I'd like to leave you only with one thought that summarizes my main outcome.
"Kids are full-time service designers and we were so when we were young. We used to imagine things that are not there, prototype them, act accordingly, enhance them, act them, we were never laughed at when we used a stick as horse or a cup as a mic or phone. You act as if you're giving money and your friend would take it from you and put it in his pocket right away.
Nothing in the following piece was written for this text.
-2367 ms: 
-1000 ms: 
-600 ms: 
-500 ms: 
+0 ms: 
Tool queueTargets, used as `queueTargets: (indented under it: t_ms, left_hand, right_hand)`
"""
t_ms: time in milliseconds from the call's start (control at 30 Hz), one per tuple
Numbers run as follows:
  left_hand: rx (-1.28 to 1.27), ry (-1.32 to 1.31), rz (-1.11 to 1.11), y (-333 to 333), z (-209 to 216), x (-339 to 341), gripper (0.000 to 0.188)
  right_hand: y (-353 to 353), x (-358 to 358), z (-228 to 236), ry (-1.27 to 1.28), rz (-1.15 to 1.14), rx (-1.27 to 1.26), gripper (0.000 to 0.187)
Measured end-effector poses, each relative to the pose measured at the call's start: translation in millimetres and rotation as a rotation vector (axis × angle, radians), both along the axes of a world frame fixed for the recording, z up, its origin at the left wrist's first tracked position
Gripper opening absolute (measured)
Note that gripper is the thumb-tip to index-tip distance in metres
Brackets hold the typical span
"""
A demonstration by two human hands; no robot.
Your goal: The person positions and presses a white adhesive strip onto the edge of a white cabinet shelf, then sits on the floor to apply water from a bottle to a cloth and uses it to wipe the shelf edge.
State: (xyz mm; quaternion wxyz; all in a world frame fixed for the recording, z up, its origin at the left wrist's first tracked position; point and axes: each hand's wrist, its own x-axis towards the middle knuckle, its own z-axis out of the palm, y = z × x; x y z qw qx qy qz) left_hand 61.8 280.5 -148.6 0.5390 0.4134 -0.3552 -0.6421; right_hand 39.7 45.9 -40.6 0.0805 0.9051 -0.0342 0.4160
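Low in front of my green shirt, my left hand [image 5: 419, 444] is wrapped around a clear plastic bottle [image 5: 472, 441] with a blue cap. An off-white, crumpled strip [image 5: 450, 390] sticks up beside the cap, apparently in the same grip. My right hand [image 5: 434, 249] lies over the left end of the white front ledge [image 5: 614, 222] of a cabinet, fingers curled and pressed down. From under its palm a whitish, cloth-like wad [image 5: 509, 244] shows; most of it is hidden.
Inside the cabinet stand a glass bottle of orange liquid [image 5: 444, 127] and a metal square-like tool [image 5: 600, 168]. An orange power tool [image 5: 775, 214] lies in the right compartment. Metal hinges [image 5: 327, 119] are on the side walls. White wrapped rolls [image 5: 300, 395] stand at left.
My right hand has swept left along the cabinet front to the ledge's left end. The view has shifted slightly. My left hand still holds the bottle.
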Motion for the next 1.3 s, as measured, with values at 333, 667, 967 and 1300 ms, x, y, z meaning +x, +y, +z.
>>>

We used to tell each other stories that never happened and we build on eachother's. We always made things that looked like things and origamis were a big competency that helped us own what we don't have. Probably all we needed was to be able to understand and more sophisticated knowledge of the world around us and the complexity it brings. Don't you think kids are easier to turn into service designers than design students?"